In early 1566, Günther XLI returned to the Netherlands. On 12 March 1566, William the Silent gave a party at the castle of the Counts of Hoogstraten to celebrate his return. However, this was just a pretext. William wanted to discuss his strategy towards Margaret of Parma, who was Governor General of the Netherlands, with the other guests, the Counts of Egmont, Horn, Bergen, Meghen and Montigny.

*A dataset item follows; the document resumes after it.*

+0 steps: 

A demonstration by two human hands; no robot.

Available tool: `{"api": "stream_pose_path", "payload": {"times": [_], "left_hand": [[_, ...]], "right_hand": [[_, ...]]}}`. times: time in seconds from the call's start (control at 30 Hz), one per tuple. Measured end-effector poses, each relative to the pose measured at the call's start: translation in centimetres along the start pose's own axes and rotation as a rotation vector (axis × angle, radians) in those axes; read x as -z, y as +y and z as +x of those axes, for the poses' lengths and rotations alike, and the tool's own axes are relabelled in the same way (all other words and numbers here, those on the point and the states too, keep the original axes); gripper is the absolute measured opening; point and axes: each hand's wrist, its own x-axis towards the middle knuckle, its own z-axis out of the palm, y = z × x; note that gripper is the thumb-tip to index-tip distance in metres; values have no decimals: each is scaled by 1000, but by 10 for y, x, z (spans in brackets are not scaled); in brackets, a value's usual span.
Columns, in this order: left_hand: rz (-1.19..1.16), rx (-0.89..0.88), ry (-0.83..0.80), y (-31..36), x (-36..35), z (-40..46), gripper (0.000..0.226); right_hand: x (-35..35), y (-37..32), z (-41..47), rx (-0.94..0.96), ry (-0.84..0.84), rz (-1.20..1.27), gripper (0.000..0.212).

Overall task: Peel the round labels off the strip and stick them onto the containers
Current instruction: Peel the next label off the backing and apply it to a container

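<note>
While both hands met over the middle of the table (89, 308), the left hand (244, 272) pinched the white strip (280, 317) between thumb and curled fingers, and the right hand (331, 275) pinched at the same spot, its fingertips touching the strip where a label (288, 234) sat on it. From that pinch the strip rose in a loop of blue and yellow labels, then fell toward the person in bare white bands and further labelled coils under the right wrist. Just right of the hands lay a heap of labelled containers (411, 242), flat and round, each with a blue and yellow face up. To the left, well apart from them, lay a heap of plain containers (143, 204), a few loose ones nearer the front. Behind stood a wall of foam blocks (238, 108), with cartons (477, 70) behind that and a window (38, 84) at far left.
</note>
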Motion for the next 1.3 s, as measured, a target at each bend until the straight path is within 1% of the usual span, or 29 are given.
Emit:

A few weeks later, Günther fought in Hungary in the service of Emperor Maximilian II against the Turks. During this campaign, Günther acquired his nickname "the Quarrelsome". He was not respected by the Emperor. He often quarreled with the Emperor and did not obey orders. He protested against the Emperor's plan to besiege Esztergom. Maximilian wrote angrily to Vienna: Count Günther, does nothing but swagger. He prevents more than he achieves. His survey stated that I have 1500 horses here, but after I used them once, I see no more than 1000. I will probably think three times before I use this colonel again.

Nevertheless, the Emperor found new rôles for Günther. Günther was appointed to the Aulic Council and entrusted with diplomatic duties. In 1567, he worked in the service of Elector August of Saxony, on behalf of the Emperor. He participated in the siege of Gotha, which was necessary to arrest the deposed Duke John Frederick II of Saxe-Coburg-Eisenach, who had been banned for failure to deliver Wilhelm von Grumbach at the Emperor's demand. After Gotha surrendered, Günther arrested John Frederick II and brought him to Vienna.

From 1568 to 1573, Günther advised the Duke of Alba, the Spanish Governor General in the Netherlands. He then spent some time in Schwarzburg. In 1582, Emperor Rudolph II sent Günther to the Southern Netherlands again, where he advised Governor General Archduke Matthias as Privy Councillor.

Günther XLI died on 23 May 1583 in Antwerp. His body was transported from Antwerp to Delft, from there by boat to Emden and from there to Sondershausen, where he was buried.

As Günther XLI was childless, his younger brothers divided the County of Schwarzburg again after his death. John Günther I (1532-1586) received Arnstadt and Sondershausen and founded the Schwarzburg-Sondershausen line. Albrecht VII (1537-1605) received Rudolstadt and founded the Schwarzburg-Rudolstadt line. William I (1534-1597) received Frankenhausen. Despite marrying twice, William I died childless in 1597 and his share of the County fell to Albrecht VII.